By Melinda Tankard Reist
Genevieve, 33, was sexually abused by men when she was between the ages of 2 and 16 in New South Wales. Bred by her father specifically to be abused, she has suffered Post Traumatic Stress Disorder (PTSD), dissociation, flashbacks, and an eating disorder. Many times she wanted to end her life. Last year she almost succeeded.
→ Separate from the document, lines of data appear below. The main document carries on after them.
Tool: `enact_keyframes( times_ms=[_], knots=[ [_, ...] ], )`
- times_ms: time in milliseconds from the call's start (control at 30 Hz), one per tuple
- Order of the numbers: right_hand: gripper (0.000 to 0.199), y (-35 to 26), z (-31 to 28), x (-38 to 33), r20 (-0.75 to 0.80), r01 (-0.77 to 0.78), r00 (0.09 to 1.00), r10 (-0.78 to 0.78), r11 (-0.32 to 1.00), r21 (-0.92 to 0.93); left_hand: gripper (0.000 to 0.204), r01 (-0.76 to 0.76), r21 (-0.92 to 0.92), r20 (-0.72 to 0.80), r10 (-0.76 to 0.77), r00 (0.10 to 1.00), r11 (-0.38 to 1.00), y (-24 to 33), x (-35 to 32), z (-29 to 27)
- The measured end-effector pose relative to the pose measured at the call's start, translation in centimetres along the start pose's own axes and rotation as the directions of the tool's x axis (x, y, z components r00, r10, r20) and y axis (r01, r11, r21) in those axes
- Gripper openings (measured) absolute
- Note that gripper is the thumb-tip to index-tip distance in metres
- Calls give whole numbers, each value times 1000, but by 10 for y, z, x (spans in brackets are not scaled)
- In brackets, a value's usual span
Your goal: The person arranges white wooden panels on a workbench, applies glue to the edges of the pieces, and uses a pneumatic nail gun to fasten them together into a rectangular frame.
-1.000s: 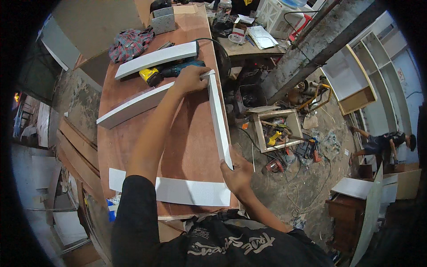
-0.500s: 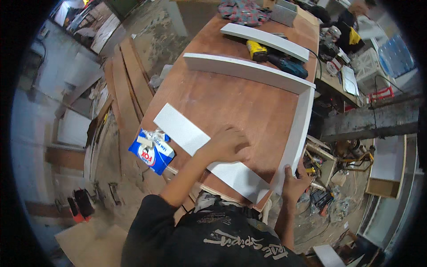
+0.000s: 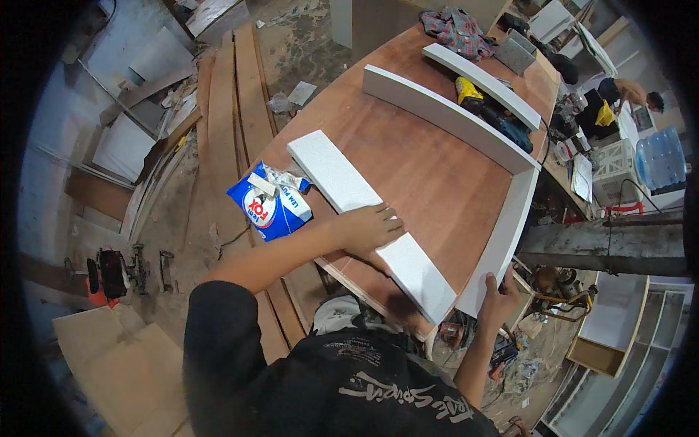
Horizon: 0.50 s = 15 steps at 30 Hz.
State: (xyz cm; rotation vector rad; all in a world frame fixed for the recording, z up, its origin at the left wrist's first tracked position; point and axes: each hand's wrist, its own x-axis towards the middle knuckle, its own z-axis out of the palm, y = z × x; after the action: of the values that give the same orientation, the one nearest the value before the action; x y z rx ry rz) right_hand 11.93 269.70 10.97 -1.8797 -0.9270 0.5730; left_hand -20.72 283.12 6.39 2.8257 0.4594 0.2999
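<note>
My left hand [image 3: 368, 231] is wrapped over the middle of a loose white board [image 3: 338, 178] near the table's front left edge, fingers curled over its far side. The near end of a second white board [image 3: 502, 226], running along the table's right side, is gripped by my right hand [image 3: 500, 297], thumb on top. At its far end this board meets a long white board [image 3: 451, 116] standing on edge, forming a corner. A blue and white glue packet [image 3: 273, 204] with a torn top lies left of the loose board, a small pale piece on it.
Beyond the corner, another white strip [image 3: 484, 84] lies by a yellow and black tool [image 3: 468, 93] and a teal power drill [image 3: 507, 130]. A checked cloth [image 3: 459, 33] sits at the table's far end. Long planks [image 3: 218, 124] cover the floor at left. Another person [image 3: 630, 91] is far right.
The loose board now lies more lengthwise and my left hand has closed over it. My right hand keeps its grip on the right board. The whole view has shifted and turned.
</note>
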Motion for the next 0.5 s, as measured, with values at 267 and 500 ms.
enact_keyframes(
  times_ms=[267,500],
  knots=[
    [47,12,9,2,-52,69,996,-77,987,-147,71,298,-205,420,-191,887,933,2,55,-50],
    [49,-9,24,2,-68,61,996,-62,998,-8,44,125,-139,335,-72,940,982,12,55,-56]
  ],
)
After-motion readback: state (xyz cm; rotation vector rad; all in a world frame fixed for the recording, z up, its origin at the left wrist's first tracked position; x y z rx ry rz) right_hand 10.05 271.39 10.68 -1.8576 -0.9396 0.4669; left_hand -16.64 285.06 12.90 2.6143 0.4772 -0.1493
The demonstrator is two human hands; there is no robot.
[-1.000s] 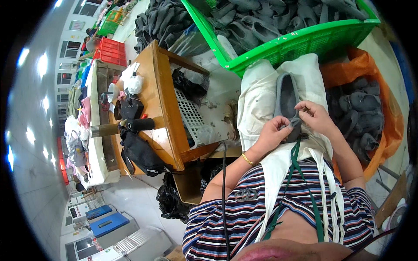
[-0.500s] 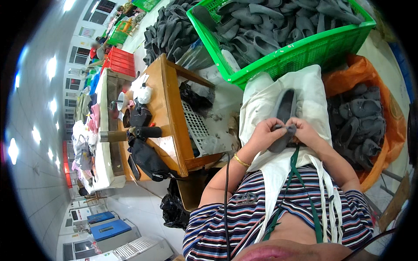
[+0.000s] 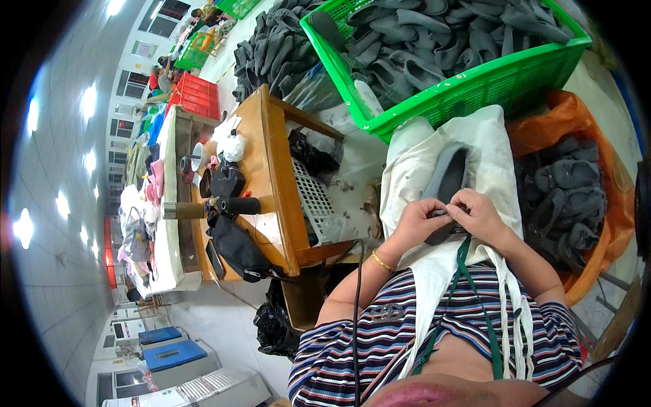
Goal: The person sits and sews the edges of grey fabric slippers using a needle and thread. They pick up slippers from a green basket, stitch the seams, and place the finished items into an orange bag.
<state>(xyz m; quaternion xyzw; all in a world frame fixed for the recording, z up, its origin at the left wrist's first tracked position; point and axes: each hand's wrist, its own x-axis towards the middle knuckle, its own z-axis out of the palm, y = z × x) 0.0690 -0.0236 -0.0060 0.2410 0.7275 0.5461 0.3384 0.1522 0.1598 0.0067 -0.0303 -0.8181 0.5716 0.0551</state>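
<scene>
A dark grey slip-on shoe (image 3: 448, 175) lies on the white cloth apron (image 3: 408, 163) over my lap, its toe pointing away from me. My left hand (image 3: 422, 220) pinches the shoe's near edge between thumb and fingers. Close against it, my right hand (image 3: 472, 211) grips the same edge, thumb and fingertips pressed together. The two sets of fingertips almost meet. Whatever small part lies between them is mostly covered by the fingers.
Ahead stands a green crate (image 3: 434, 102) heaped with grey shoes. At my right is an orange sack (image 3: 614, 203) holding more shoes. A wooden table (image 3: 271, 176) on the left carries a thermos (image 3: 183, 211) and a black bag (image 3: 237, 249). A shoe pile (image 3: 278, 57) lies behind.
The shoe has turned slightly, showing more of its left side. My fingertips have shifted along its near edge, and my right hand is now more curled. The whole view has moved a little.
</scene>
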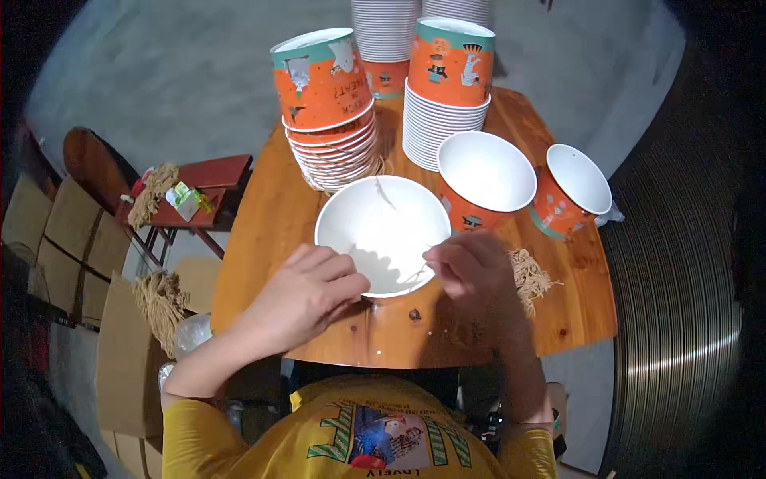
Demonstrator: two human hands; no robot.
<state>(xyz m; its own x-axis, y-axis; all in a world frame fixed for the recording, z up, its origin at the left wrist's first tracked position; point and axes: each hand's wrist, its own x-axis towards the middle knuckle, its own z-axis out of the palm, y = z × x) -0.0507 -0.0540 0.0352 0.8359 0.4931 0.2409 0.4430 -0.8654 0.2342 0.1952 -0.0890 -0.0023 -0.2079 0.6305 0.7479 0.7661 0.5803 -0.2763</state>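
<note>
A white-lined paper bucket [375, 215] stands open end up before me at the table's near edge. My left hand [315, 283] is closed at its front-left rim, thumb side hidden from view. At the right rim my right hand [471, 267] pinches what looks like a thin cord, whose end shows faintly against the white inside. Another thin strand hangs at the far inner wall. Beside my right hand lies a bundle of tan cords [529, 279]. Two more orange buckets with white insides, a nearer bucket [487, 172] and a farther-right bucket [578, 180], stand close by.
Upside-down stacks of orange buckets, a left stack [327, 96] and a right stack [451, 88], rise on the wooden table [255, 255]. Left of it are a red stool [219, 172] with cords and a cardboard box [128, 351]. A ribbed shutter [678, 303] curves along the right.
</note>
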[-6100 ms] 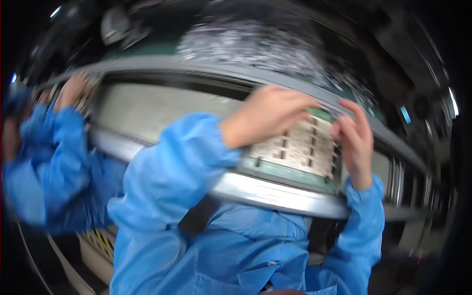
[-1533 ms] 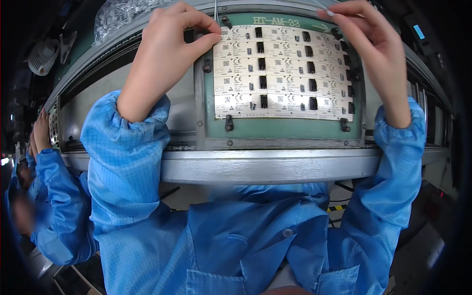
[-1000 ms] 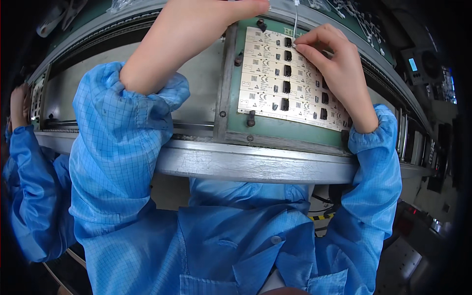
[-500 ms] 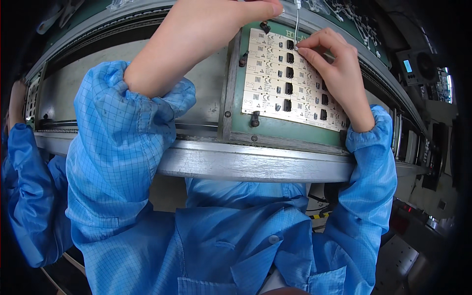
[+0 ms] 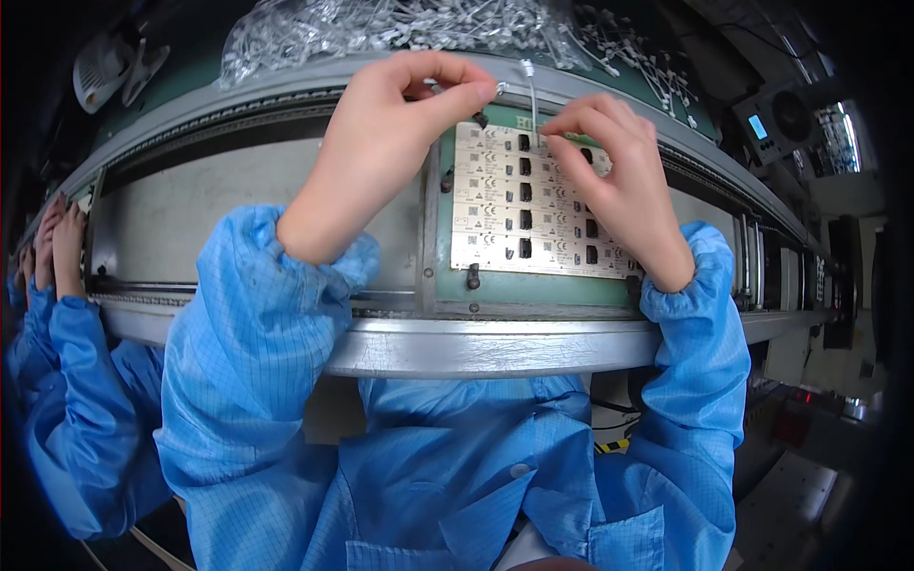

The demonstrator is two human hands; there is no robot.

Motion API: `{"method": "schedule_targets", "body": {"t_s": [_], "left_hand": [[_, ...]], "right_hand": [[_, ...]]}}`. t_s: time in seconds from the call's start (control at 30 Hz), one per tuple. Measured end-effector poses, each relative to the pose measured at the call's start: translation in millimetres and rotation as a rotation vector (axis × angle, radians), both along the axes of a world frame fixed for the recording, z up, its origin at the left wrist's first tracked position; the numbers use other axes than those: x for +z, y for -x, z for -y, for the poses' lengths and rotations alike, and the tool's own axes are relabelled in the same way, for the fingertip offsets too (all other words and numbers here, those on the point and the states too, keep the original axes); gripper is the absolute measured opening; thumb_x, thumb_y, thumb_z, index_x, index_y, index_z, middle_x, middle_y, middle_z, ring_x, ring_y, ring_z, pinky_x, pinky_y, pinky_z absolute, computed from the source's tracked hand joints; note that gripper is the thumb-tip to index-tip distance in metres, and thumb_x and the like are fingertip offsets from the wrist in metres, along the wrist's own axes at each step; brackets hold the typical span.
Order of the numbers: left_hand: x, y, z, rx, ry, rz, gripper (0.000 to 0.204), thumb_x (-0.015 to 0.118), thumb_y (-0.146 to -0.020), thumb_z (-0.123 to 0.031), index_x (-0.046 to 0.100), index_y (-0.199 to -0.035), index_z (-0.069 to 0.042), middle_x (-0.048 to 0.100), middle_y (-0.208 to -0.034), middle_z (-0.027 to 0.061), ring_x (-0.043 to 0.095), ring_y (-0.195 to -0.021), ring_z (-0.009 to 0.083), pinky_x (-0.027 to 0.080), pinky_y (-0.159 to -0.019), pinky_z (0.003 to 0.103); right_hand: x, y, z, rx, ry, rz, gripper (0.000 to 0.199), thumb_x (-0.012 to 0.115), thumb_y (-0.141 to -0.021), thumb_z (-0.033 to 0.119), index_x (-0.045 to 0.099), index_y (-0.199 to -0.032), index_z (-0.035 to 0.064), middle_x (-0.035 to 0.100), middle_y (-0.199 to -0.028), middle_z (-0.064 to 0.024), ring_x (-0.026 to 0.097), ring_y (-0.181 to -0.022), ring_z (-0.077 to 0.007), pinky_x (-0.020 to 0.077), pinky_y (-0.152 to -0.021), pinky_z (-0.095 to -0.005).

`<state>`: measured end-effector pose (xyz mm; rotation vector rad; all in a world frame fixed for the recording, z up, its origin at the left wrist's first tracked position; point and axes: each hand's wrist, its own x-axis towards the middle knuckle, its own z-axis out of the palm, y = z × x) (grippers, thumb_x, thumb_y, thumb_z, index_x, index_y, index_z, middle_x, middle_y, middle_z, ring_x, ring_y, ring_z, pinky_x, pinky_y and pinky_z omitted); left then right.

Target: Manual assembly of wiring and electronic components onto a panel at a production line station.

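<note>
A worker in a blue checked smock leans over a metal-railed line, both bare hands raised above a panel of white boards (image 5: 488, 195) that lies on a green fixture plate (image 5: 552, 288), just inside the near metal rail (image 5: 495, 348). The left hand (image 5: 386, 124) hangs over the panel's upper left corner, its grip closed, thumb and forefinger pinching a small pale piece (image 5: 502, 88) whose exact shape is too small to tell. The right hand (image 5: 609, 167) bends over the panel's upper part, its grip pinching the lower end of a white lead (image 5: 533, 95); the lead rises to a white connector (image 5: 527, 68) near the far rail. Black components (image 5: 525, 192) stand in columns on the boards, and dark clips (image 5: 473, 277) sit around the panel's edge. Behind the far rail, on a green desk (image 5: 186, 76), a clear bag (image 5: 381, 29) bulges with white leads, more of them (image 5: 657, 71) strewn to its right. At far left, a co-worker's blue sleeve (image 5: 81, 352) reaches toward the same line.
</note>
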<state>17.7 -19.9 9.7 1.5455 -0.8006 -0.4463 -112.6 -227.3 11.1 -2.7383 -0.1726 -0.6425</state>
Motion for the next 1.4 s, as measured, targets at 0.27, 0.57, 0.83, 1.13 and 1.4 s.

Charlotte, 27, has also suffered for years as a result of childhood abuse for more than ten years, beginning when she was 2, at the hands of her father, uncle, family friend and strangers in Queensland. She has endured PTSD, dissociative disorder, eating disorders, anxiety and depression. More than once she has made attempts on her life.
Ally Marie, 44, was sexually abused throughout her childhood by men in her adoptive parent’s church. She has spent years in and out of mental hospitals in New Zealand and Western Australia; she abused drugs and alcohol to numb her pain and also struggled with suicidal thoughts.
What these three women have in common – in addition to histories of sexual abuse – is a deep grief and profound horror that another victim of abuse, a 20-year-old Belgian woman, was killed by lethal injection after medical professionals determined this was a suitable treatment to end her suffering. (Her death took place last year, but the Dutch Euthanasia Commission has only recently released its report.)
The young woman had been sexually abused between the ages of 5 and 15. She suffered PTSD, severe anorexia, chronic depression, hallucinations, suicidal mood swings, self-harming tendencies and obsessive compulsive behaviours. Her psychiatrist declared that there was no prospect of recovery. Doctors believed the woman to be “fully competent with no major depression or mood disorders affecting her thinking” that she wanted death – which makes no sense, given her many diagnoses.
“I’m horrified,” says the mother-of-one Genevieve from Queensland, who I met recently.
“It’s abominable. She was only 20! No 20-year-old with sound mind says ‘I choose euthanasia over living’. Yes, it’s a failure of the medical profession. It’s also a failure of humanity. The decision to kill her says to the rest of us: there is no hope, your life doesn’t matter! You are beyond repair, we have nothing to offer you. It tells us we are leeches who should be eradicated.”
A nursing graduate hoping to work in acute mental health care for young adults, Genevieve has first-hand experience of how difficult it is for survivors to get the specialist trauma care they need. She pays $200 a fortnight to access the specialist medical help she needs through the private health system, which she can’t get through public services. She says survivors are made to feel like burdens:
“Instead of finding alternatives and offering real hope, this decision says ‘let’s just eradicate this person, it will cost less’. Doctors don’t have to deal with what caused this person to become like this in the first place. If society says ‘This is OK’, it becomes acceptable. There is no longer a deterrent to ending your life. Our suffering makes us feel isolated and lonely. It’s taboo to talk about what happened to you. We are made to feel we are too hard. But we need to hear there is hope, keep going, things will get better. We need people who will come alongside and say ‘We can do life together’. We need a community, a network, so we don’t feel like an island.”
Genevieve, Charlotte and Ally Marie feel strongly that the 20-year-old lacked these necessary supports. And like many others on the long journey of recover from abuse, they know that if euthanasia – the medicalised killing of another person – had been legally available, they themselves may not have been with us today to stand as survivors. If their community and the medical profession had offered death as a compassionate resolution to their suffering, they may well have stepped from suicidal ideation into death.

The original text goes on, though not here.